Topeng (from ᬢᭀᬧᬾᬂ; ꦠꦺꦴꦥꦺꦁ; ᮒᮧᮕᮨᮔᮌ) is a dramatic form of Indonesian dance in which one or more mask-wearing ornately costumed performers interpret traditional narratives concerning fabled kings, heroes, and myths, accompanied by gamelan or other traditional music instruments. Topeng dance is a typical Indonesian dance that can be found in various regions of Indonesia. Topeng dance has the main characteristic that the dancers use masks to cover their faces. The dance will usually be performed by one dancer or a group of dancers.

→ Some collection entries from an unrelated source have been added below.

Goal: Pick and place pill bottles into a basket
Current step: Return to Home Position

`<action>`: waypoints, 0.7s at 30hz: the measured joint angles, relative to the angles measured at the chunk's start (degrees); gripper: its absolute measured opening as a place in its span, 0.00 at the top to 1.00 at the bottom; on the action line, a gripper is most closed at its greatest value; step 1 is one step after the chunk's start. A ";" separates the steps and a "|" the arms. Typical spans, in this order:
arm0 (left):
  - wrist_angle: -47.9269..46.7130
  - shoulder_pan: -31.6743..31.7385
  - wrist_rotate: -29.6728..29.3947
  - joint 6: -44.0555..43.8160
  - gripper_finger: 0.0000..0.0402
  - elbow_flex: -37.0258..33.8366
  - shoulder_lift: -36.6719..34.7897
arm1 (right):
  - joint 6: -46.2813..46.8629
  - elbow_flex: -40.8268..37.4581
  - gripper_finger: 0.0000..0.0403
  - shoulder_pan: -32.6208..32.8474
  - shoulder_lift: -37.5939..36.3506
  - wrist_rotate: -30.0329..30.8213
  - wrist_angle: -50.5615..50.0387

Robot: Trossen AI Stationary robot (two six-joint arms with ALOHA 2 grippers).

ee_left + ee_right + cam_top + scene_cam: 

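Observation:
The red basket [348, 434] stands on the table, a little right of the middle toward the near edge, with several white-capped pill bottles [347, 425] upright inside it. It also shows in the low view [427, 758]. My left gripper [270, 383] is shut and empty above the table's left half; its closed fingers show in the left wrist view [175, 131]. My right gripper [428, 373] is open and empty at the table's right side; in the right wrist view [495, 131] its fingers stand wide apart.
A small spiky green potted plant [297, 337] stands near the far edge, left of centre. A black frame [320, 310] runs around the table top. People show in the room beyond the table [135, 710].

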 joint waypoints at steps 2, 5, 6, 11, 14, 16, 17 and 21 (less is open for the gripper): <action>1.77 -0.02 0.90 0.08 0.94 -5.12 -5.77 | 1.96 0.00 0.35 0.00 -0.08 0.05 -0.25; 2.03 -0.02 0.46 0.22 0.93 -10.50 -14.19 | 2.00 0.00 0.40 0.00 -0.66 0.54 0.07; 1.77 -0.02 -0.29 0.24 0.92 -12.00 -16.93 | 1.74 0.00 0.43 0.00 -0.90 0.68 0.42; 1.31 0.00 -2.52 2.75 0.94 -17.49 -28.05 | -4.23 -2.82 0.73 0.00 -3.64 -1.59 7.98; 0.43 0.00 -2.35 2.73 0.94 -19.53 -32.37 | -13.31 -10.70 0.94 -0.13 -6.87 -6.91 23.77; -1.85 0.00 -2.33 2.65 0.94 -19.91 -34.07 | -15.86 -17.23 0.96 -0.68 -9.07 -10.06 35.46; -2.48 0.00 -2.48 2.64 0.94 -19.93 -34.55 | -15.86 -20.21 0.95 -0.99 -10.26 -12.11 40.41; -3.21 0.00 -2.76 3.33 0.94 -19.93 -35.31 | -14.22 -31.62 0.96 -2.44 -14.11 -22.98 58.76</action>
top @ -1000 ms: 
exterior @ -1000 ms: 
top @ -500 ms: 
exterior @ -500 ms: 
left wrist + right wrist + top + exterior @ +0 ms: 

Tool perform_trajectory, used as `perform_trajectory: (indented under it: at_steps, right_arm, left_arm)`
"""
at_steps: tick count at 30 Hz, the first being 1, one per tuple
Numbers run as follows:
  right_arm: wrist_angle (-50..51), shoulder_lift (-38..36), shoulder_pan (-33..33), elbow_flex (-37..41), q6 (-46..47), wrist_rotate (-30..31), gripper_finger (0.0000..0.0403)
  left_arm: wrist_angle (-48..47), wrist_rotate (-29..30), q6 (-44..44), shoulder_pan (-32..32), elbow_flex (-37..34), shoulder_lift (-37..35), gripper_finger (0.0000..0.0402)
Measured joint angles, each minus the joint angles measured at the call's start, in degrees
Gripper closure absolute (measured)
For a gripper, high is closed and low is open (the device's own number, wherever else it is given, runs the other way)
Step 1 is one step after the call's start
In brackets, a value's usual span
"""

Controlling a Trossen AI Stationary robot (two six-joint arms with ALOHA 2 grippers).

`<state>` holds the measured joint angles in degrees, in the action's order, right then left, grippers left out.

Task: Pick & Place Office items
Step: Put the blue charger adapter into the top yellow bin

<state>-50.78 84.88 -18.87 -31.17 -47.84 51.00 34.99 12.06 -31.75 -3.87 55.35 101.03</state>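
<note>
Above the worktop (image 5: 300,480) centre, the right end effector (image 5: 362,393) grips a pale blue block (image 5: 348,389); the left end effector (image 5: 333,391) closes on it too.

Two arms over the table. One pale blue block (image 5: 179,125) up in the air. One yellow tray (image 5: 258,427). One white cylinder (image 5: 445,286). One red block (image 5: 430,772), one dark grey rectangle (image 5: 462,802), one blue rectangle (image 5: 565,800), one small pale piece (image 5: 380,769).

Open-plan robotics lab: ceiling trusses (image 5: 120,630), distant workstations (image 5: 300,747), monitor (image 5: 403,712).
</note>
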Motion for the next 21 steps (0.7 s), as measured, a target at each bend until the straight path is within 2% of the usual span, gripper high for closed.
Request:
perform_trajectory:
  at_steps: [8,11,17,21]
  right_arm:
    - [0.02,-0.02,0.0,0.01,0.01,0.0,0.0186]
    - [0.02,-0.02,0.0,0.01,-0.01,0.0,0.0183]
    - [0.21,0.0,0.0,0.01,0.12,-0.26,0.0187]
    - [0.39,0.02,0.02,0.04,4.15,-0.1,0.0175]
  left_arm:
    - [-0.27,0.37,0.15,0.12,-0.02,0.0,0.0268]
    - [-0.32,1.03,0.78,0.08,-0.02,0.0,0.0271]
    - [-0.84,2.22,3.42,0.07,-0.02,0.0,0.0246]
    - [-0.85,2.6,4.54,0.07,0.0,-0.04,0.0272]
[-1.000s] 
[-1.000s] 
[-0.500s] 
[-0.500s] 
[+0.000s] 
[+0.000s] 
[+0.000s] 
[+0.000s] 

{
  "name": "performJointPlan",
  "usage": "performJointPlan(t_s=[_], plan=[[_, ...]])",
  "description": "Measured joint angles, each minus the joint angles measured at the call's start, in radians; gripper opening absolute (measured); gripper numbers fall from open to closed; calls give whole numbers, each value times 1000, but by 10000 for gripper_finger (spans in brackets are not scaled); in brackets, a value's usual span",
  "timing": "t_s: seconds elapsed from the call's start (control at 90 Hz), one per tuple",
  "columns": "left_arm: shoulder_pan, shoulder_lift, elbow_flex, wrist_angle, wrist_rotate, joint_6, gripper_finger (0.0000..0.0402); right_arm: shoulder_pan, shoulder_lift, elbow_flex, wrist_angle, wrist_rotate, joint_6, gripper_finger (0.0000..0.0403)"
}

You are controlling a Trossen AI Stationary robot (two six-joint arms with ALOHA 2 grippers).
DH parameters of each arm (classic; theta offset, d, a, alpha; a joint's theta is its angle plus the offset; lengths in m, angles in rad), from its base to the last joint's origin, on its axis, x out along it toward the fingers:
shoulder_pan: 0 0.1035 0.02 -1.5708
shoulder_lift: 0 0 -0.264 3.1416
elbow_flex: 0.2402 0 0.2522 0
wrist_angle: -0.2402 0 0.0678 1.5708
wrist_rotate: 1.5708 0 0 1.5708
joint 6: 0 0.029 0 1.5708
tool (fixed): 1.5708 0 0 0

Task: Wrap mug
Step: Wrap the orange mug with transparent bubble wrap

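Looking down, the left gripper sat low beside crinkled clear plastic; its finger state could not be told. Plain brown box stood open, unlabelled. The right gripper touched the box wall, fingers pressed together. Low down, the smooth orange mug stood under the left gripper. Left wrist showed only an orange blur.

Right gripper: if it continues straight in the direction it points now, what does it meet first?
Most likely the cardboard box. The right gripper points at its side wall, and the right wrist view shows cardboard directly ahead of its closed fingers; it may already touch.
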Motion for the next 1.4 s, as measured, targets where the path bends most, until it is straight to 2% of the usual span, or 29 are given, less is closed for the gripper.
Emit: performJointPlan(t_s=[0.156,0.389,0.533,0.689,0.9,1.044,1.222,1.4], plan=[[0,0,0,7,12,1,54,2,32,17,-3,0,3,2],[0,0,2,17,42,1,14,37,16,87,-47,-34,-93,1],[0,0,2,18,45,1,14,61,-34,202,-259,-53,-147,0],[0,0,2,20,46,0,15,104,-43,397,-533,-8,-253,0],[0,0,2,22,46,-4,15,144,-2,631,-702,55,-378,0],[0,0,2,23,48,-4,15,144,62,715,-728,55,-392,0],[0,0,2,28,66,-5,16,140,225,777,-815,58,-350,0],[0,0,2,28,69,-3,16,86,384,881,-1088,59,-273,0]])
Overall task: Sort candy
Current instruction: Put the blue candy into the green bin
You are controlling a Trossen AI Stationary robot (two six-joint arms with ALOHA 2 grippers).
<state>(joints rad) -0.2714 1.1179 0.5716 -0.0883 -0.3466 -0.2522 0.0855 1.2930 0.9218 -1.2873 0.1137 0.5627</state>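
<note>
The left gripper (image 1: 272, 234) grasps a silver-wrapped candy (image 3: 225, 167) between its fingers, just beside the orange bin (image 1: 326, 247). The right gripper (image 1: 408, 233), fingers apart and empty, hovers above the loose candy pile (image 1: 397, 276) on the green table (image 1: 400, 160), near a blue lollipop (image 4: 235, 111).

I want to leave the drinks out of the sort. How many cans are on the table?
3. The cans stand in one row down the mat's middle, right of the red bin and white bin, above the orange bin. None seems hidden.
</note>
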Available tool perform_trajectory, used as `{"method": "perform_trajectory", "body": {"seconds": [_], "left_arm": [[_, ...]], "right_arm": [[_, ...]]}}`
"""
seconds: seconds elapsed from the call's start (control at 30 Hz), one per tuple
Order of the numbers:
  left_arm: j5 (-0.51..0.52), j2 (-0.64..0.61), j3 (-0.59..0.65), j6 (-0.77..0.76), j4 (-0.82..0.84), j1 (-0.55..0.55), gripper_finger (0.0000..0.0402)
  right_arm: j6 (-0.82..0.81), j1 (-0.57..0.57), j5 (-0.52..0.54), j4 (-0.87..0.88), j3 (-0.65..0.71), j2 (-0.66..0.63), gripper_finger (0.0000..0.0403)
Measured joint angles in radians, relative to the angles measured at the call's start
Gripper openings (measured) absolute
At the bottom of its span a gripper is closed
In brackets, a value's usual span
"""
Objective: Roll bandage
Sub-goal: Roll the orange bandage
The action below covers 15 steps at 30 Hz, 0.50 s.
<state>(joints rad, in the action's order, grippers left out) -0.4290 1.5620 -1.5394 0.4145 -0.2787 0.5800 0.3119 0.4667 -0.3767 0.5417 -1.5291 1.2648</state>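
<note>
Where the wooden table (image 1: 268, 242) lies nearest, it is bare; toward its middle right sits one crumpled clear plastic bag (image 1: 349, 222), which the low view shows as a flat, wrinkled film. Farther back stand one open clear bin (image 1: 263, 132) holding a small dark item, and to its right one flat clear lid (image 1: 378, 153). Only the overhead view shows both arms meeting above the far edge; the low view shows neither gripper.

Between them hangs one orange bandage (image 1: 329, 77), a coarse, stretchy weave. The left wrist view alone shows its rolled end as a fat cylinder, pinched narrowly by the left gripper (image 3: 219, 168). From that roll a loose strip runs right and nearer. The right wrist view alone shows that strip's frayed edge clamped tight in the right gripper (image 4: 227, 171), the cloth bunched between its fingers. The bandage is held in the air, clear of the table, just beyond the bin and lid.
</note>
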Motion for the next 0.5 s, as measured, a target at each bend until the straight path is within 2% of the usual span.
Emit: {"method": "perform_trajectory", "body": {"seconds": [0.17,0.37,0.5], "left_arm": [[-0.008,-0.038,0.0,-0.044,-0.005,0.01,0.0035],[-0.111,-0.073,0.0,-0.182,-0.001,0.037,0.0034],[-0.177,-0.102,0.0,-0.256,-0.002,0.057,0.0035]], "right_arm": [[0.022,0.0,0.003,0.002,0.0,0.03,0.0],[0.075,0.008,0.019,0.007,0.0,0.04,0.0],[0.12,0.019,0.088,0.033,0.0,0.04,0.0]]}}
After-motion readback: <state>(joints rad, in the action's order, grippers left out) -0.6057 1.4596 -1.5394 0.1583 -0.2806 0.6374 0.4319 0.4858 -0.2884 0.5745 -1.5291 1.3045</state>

Topeng is widely used in dances that are part of traditional ceremonies or the retelling of ancient stories from the ancestors. It is believed that topeng is closely related to ancestral spirits, which are considered to be the interpretations of gods. In some tribes, topeng still adorns various daily artistic and customary activities. Topeng dance is a dance performance filled with meaningful symbols that are expected to be understood by the audience. These symbols are conveyed through the colors of the masks, the expressions of the masks, and the accompanying music. The meaning conveyed can be in the form of leadership values, love, wisdom, and many others expressed through the medium of dance movements.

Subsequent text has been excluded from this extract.